Try it »
Exactly the lines starting at the line containing "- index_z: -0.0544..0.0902" and ending at the line containing "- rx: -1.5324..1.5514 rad" are to be written out from the listing below, both included.
Start of Block
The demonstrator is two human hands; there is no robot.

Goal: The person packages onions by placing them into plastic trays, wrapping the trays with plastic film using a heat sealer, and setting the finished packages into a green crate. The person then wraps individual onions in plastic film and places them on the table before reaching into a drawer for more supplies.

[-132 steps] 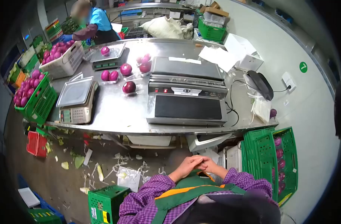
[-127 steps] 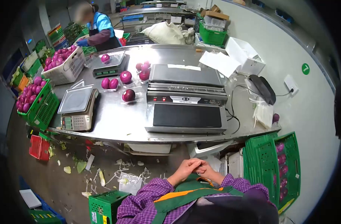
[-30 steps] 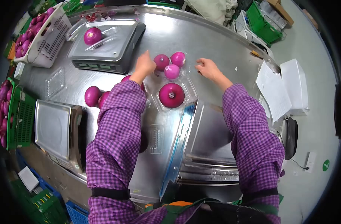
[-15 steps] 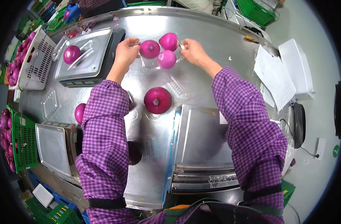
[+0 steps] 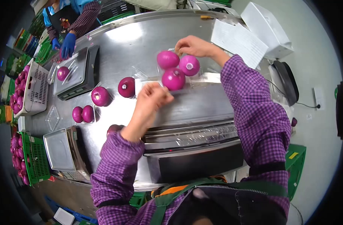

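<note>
Both hands hold one clear tray of three red onions [image 5: 176,69] above the flat top of the wrapping machine [image 5: 201,123]. The left hand [image 5: 152,98] is closed on the near edge of the tray, fingers curled under it. The right hand [image 5: 194,45] pinches the far edge, behind the two rear onions. The tray is lifted or just at the machine's upper surface; whether it touches the metal cannot be told. No film is seen over the three onions, though glare makes this uncertain.

Judged state of work: this tray is filled and brought to the machine, so loading is done and wrapping looks not yet begun. A strip of clear film [image 5: 194,137] lies across the machine's front, nearer the person.

Work left, as it appears: a single onion [image 5: 126,87] in a tray stands just left of the machine, another single onion [image 5: 100,96] further left, and a pair of onions [image 5: 82,114] beyond that, all seemingly unwrapped on the steel table [image 5: 141,41].

Other items: one scale [image 5: 60,150] at the near left; a second scale [image 5: 75,73] with one onion on its pan, attended by a co-worker's blue-gloved hand [image 5: 68,45]; a white basket [image 5: 30,90] and a green crate [image 5: 27,157] of onions at the left edge.
</note>
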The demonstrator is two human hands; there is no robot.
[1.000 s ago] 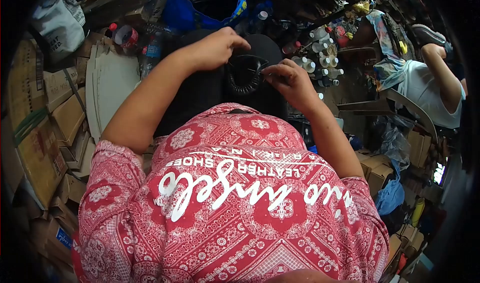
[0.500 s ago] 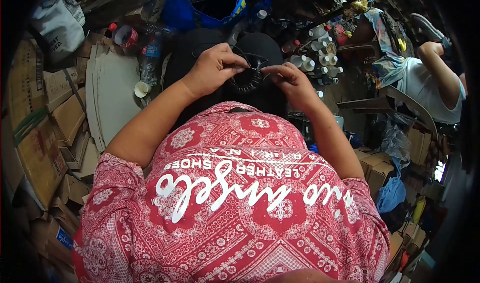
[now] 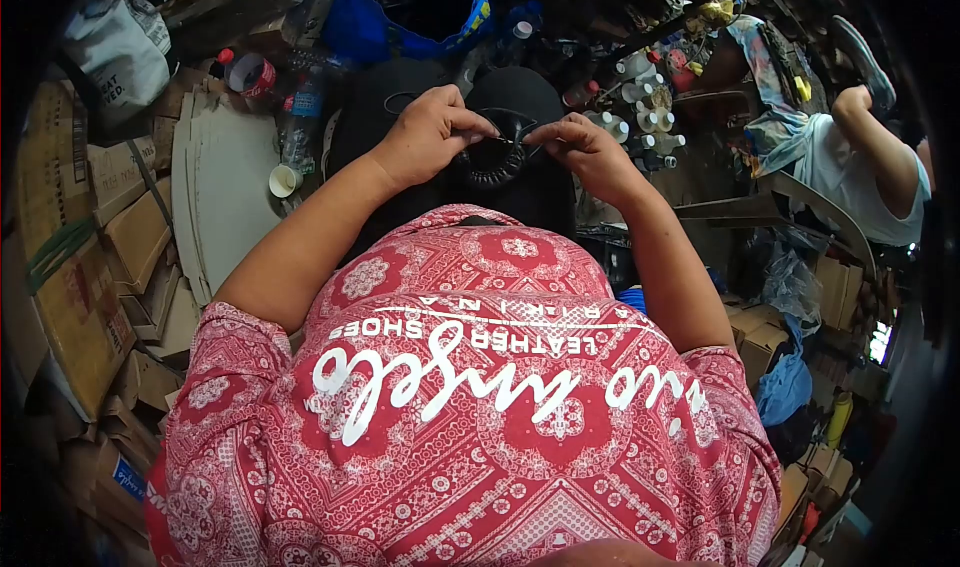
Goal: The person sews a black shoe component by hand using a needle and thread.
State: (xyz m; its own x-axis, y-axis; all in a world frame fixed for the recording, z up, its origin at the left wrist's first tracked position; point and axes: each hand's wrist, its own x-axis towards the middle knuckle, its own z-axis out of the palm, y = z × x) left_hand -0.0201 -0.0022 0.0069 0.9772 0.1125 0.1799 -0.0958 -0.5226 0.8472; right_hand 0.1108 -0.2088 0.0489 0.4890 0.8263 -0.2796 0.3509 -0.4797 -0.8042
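Note:
A ring of black coiled cord [image 3: 495,177] rests over my dark-clad lap, between my two hands. My left hand [image 3: 425,142] is closed in a pinch at the ring's upper left, on a thin black cord end. A thin loop of the same dark cord [image 3: 397,102] sticks out behind my left knuckles. At the ring's upper right, my right hand [image 3: 590,162] pinches the black cord between thumb and finger. The fingertips of both hands nearly meet, and the exact ends they grip are too small to make out.
Several small bottles [image 3: 645,117] stand beyond my right hand. A blue bag [image 3: 350,22] sits ahead. Flattened cardboard [image 3: 225,177], a paper cup [image 3: 284,181] and plastic bottles [image 3: 302,117] lie to the left. Another person [image 3: 870,172] is at the far right.
My hands stay close together at the ring, with small finger movements. The coil ring has shifted slightly and shows rounder. At the right, the other person's foot has moved.

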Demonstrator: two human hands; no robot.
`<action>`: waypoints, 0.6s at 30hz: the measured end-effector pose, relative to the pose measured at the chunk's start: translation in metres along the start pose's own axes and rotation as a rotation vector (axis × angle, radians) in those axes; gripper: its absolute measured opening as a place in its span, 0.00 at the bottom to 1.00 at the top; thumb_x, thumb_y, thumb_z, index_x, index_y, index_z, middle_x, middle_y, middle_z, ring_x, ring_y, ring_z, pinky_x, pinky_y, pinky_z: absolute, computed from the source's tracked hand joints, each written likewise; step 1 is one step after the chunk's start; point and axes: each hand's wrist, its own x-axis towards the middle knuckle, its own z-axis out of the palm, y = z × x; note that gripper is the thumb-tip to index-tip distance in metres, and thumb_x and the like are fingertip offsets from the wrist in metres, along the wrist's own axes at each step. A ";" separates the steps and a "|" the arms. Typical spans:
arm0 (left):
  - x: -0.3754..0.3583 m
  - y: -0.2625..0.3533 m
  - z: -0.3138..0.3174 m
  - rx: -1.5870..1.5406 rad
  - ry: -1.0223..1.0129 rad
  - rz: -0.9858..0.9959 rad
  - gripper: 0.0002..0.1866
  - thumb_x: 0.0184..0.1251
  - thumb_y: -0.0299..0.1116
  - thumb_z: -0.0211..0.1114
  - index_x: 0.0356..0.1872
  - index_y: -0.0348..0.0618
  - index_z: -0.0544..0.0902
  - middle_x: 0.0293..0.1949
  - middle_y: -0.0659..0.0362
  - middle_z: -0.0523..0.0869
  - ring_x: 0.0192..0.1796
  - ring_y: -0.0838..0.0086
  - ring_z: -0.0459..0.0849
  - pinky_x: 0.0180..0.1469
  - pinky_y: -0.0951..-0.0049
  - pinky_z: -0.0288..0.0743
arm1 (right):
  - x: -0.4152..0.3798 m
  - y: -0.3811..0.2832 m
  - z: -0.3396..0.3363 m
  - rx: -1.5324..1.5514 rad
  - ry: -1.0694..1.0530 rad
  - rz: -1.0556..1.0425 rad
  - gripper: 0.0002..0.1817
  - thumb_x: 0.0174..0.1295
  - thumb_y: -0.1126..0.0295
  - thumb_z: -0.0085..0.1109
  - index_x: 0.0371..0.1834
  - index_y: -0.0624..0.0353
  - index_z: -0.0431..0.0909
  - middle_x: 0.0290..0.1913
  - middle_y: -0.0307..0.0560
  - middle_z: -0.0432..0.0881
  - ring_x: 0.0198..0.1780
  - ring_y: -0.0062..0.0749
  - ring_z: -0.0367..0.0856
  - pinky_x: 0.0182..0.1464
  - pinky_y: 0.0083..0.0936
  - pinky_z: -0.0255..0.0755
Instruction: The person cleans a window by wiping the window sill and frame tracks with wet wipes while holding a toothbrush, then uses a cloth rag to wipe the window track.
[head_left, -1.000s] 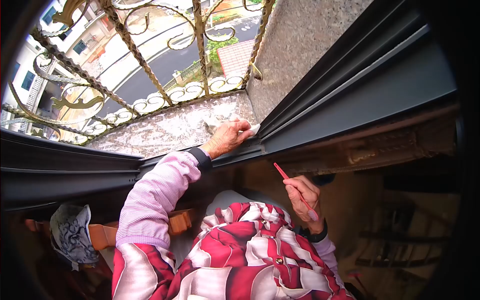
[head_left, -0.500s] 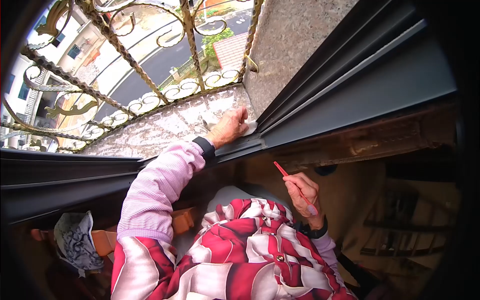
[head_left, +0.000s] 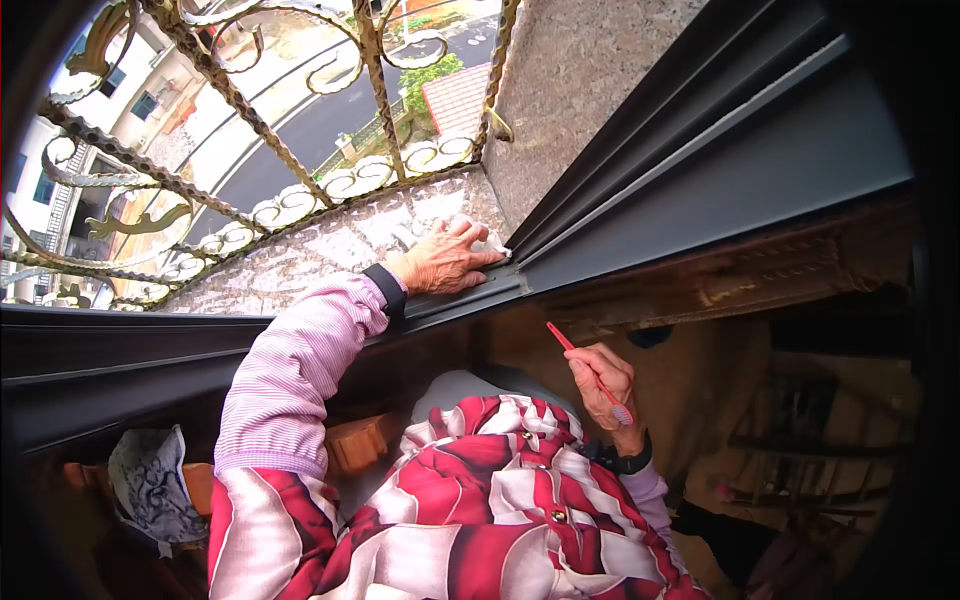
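My left hand (head_left: 450,262) presses a crumpled white cloth (head_left: 490,242) against the corner where the dark window track (head_left: 470,300) meets the upright frame (head_left: 700,160). Its fingers are bent over the cloth and point to the right. Lower down, in front of my chest, my right hand (head_left: 604,384) is closed round a red toothbrush (head_left: 561,337). The brush's handle end points up and left, and its bristles show near my wrist.
Beyond the track lies a stone sill (head_left: 340,245), bounded by an ornate metal grille (head_left: 240,105), with a road far below. A stone wall (head_left: 570,90) rises beside the frame. A patterned cap (head_left: 160,485) hangs on wooden furniture (head_left: 355,445) at lower left.
My left hand and forearm have shifted slightly left, and the hand now lies flatter over the track, with its fingers toward the corner. My right hand has barely moved.
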 end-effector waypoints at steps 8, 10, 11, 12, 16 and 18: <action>0.000 0.000 -0.010 0.204 -0.100 0.008 0.22 0.55 0.38 0.57 0.54 0.58 0.78 0.50 0.52 0.69 0.55 0.60 0.69 0.51 0.50 0.67 | 0.007 -0.001 -0.003 -0.017 0.012 -0.044 0.06 0.59 0.78 0.55 0.38 0.65 0.78 0.30 0.50 0.78 0.28 0.37 0.78 0.30 0.26 0.71; -0.008 0.000 -0.016 0.205 -0.172 -0.016 0.23 0.53 0.37 0.57 0.54 0.59 0.78 0.51 0.52 0.68 0.55 0.60 0.69 0.51 0.50 0.67 | 0.005 0.002 -0.005 -0.026 0.023 -0.039 0.06 0.59 0.78 0.55 0.38 0.65 0.78 0.31 0.51 0.78 0.29 0.38 0.79 0.31 0.26 0.71; -0.014 -0.001 -0.017 0.230 -0.174 -0.011 0.24 0.52 0.37 0.57 0.55 0.59 0.78 0.51 0.52 0.68 0.55 0.60 0.68 0.51 0.50 0.67 | 0.004 0.003 -0.006 -0.035 0.036 -0.035 0.05 0.59 0.78 0.55 0.38 0.65 0.78 0.31 0.51 0.78 0.30 0.39 0.79 0.31 0.27 0.71; -0.020 -0.002 -0.019 0.255 -0.177 -0.006 0.24 0.52 0.37 0.57 0.55 0.60 0.77 0.51 0.52 0.68 0.55 0.60 0.68 0.51 0.50 0.67 | 0.003 0.005 -0.007 -0.044 0.048 -0.030 0.05 0.59 0.78 0.55 0.38 0.65 0.78 0.31 0.51 0.78 0.30 0.39 0.79 0.32 0.27 0.72; -0.041 -0.001 -0.033 0.211 -0.303 -0.076 0.26 0.52 0.35 0.57 0.57 0.63 0.76 0.51 0.52 0.68 0.56 0.60 0.68 0.50 0.49 0.67 | 0.001 0.007 -0.010 -0.043 0.066 0.001 0.05 0.58 0.78 0.56 0.37 0.65 0.78 0.32 0.52 0.79 0.31 0.41 0.80 0.32 0.28 0.72; -0.054 -0.005 -0.035 0.256 -0.304 -0.056 0.26 0.54 0.32 0.57 0.58 0.62 0.75 0.50 0.52 0.69 0.53 0.60 0.70 0.48 0.54 0.70 | 0.002 0.010 -0.010 -0.041 0.081 -0.021 0.05 0.58 0.78 0.56 0.37 0.65 0.78 0.32 0.52 0.79 0.32 0.41 0.80 0.33 0.28 0.72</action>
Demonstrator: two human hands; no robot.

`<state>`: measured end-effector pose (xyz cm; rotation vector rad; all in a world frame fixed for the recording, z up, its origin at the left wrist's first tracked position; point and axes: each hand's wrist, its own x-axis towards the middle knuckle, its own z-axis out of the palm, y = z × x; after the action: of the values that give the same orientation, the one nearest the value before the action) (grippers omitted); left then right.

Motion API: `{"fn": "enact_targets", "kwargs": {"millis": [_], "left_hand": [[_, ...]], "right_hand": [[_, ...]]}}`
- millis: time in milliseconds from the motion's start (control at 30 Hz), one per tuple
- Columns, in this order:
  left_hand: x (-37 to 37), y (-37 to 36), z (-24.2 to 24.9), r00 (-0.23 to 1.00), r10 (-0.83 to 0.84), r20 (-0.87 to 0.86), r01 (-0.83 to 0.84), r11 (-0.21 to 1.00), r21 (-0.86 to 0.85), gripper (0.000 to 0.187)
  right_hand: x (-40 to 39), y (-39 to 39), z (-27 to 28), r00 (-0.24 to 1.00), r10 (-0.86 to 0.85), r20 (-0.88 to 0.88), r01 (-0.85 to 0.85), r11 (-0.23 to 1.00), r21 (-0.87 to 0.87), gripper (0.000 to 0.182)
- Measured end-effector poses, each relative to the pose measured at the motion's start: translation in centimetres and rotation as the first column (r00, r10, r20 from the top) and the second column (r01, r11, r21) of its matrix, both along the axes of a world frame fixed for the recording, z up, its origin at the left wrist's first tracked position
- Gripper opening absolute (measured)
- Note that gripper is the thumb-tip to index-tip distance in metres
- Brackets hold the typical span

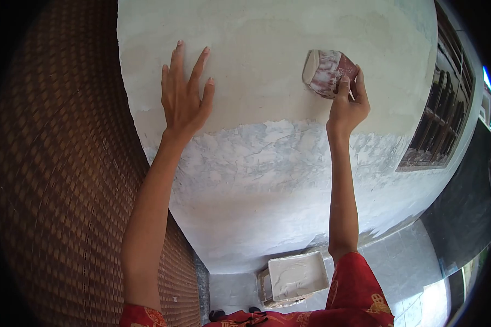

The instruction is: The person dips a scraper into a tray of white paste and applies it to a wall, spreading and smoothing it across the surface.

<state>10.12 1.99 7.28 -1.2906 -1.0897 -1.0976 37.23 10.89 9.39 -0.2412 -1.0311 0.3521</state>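
My left hand (185, 98) lies on the upper wall with its fingers spread and nothing in it. In my right hand (348, 106) is a dark red scraper (328, 73), smeared with pale paste, its left edge against the wall (256, 71). The thumb is on the scraper's near face; the other fingers are partly hidden behind it. Below both hands a rough whitish-grey band (256, 152) crosses the wall under a smoother beige area.
A tub of pale paste (298, 277) stands low by the wall on the tiled floor (232, 291). Brown woven panelling (65, 163) borders the left side. A barred window (439, 109) is at the right.
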Motion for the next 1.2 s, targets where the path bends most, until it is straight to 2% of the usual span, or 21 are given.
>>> {"fn": "enact_targets", "kwargs": {"millis": [33, 100, 133, 200, 300, 333, 400, 467, 533, 600, 667, 800, 867, 933, 1033, 1200], "left_hand": [[-0.1, 0.0, 0.0, 1.000, 0.001, 0.000, -0.001, 1.000, 0.002, 0.051], [0.1, 0.2, 0.0, 1.000, 0.007, 0.012, -0.007, 1.000, -0.003, 0.052], [0.1, 0.2, 0.0, 1.000, 0.003, 0.009, -0.003, 1.000, -0.005, 0.052], [-0.1, 0.1, 0.0, 0.999, -0.025, 0.020, 0.025, 1.000, -0.017, 0.052], [-0.5, 0.0, 0.0, 0.999, -0.034, 0.004, 0.034, 0.999, -0.023, 0.053], [-0.4, -0.2, 0.1, 1.000, -0.029, 0.003, 0.029, 0.999, -0.019, 0.053], [0.0, -0.5, -0.1, 1.000, 0.005, -0.011, -0.006, 0.999, -0.046, 0.055], [0.1, -0.4, -0.1, 1.000, 0.016, -0.006, -0.016, 0.999, -0.039, 0.055], [0.0, -0.3, -0.1, 1.000, 0.019, -0.009, -0.019, 0.999, -0.042, 0.055], [0.0, -0.1, -0.1, 1.000, -0.028, 0.012, 0.028, 0.999, -0.023, 0.053], [0.0, -0.2, 0.0, 0.999, -0.037, 0.017, 0.038, 0.999, -0.037, 0.053], [0.0, -0.6, 0.1, 0.998, -0.058, 0.032, 0.060, 0.997, -0.056, 0.054], [0.0, -0.6, 0.1, 0.999, -0.043, 0.027, 0.044, 0.997, -0.057, 0.054], [-0.1, -0.5, -0.1, 0.999, -0.032, 0.025, 0.034, 0.998, -0.059, 0.054], [-0.1, -0.6, 0.0, 1.000, 0.016, 0.002, -0.016, 0.997, -0.074, 0.053], [0.3, -1.4, 0.2, 0.992, -0.115, 0.048, 0.117, 0.992, -0.036, 0.055]], "right_hand": [[-0.3, -0.4, -0.1, 1.000, 0.001, 0.000, -0.001, 1.000, 0.002, 0.041], [-1.7, -1.7, -0.6, 0.989, 0.080, 0.121, -0.074, 0.996, -0.050, 0.040], [-3.2, -1.1, -1.4, 0.980, 0.028, 0.198, -0.033, 0.999, 0.021, 0.039], [-6.0, -2.3, -2.6, 0.949, 0.092, 0.301, -0.089, 0.996, -0.025, 0.037], [-5.9, -1.6, -2.7, 0.959, 0.030, 0.280, -0.011, 0.998, -0.069, 0.037], [-5.0, -1.1, -2.5, 0.973, -0.016, 0.231, 0.022, 0.999, -0.024, 0.038], [-2.5, -1.0, -1.9, 0.993, 0.008, 0.120, 0.005, 0.995, -0.103, 0.038], [-1.6, -0.6, -1.2, 0.998, -0.054, 0.032, 0.053, 0.998, 0.031, 0.039], [-2.8, -1.3, -1.4, 0.999, -0.039, 0.025, 0.038, 0.999, 0.033, 0.038], [-5.5, -2.8, -1.7, 0.974, 0.058, 0.218, -0.067, 0.997, 0.037, 0.037], [-8.7, -3.0, -2.3, 0.945, 0.054, 0.321, -0.070, 0.997, 0.038, 0.036], [-8.4, -2.4, -1.3, 0.904, 0.022, 0.427, 0.003, 0.998, -0.057, 0.038], [-5.8, -0.7, -0.6, 0.991, 0.002, 0.133, -0.007, 0.999, 0.035, 0.037], [-2.7, 0.0, 0.3, 0.999, -0.011, 0.049, 0.014, 0.998, -0.064, 0.039], [-0.2, -0.5, 1.0, 0.999, -0.051, -0.006, 0.051, 0.997, -0.049, 0.042], [0.1, -3.5, 0.9, 0.999, -0.044, 0.010, 0.044, 0.999, -0.018, 0.041]]}}
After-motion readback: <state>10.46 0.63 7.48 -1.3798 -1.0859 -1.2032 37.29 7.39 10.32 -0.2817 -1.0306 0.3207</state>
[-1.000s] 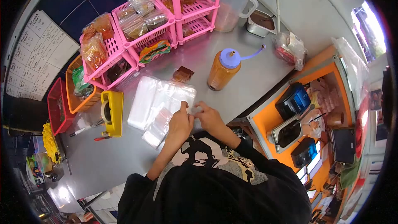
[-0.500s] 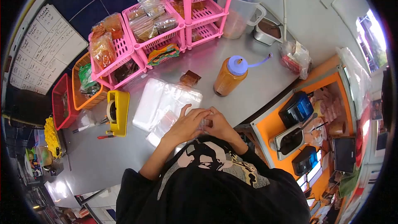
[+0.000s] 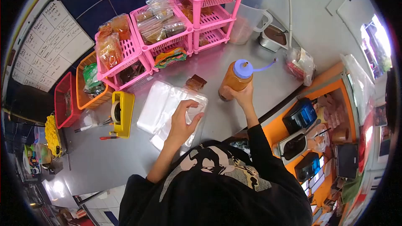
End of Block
Output for this task »
  - index_z: -0.0544..0.0902
  - middle_x: 0.0293..0.1949
  - middle_y: -0.0659..0.0362
  - middle_z: -0.0523..0.0869
  - ring_x: 0.0192..0.1796
  - ring_y: -0.0838..0.0086
  - ring_z: -0.0459..0.0849
  - pinky_x: 0.0180..0.1469
  - pinky_y: -0.0951..-0.0049
  - pinky_z: -0.0288..0.0743
arm1 (right):
  - x: -0.4152..0.3798 m
  - y: -0.3811..0.2832 m
  - z: -0.3396..0.3363 m
  - rx: -1.5324..1.5514 rad

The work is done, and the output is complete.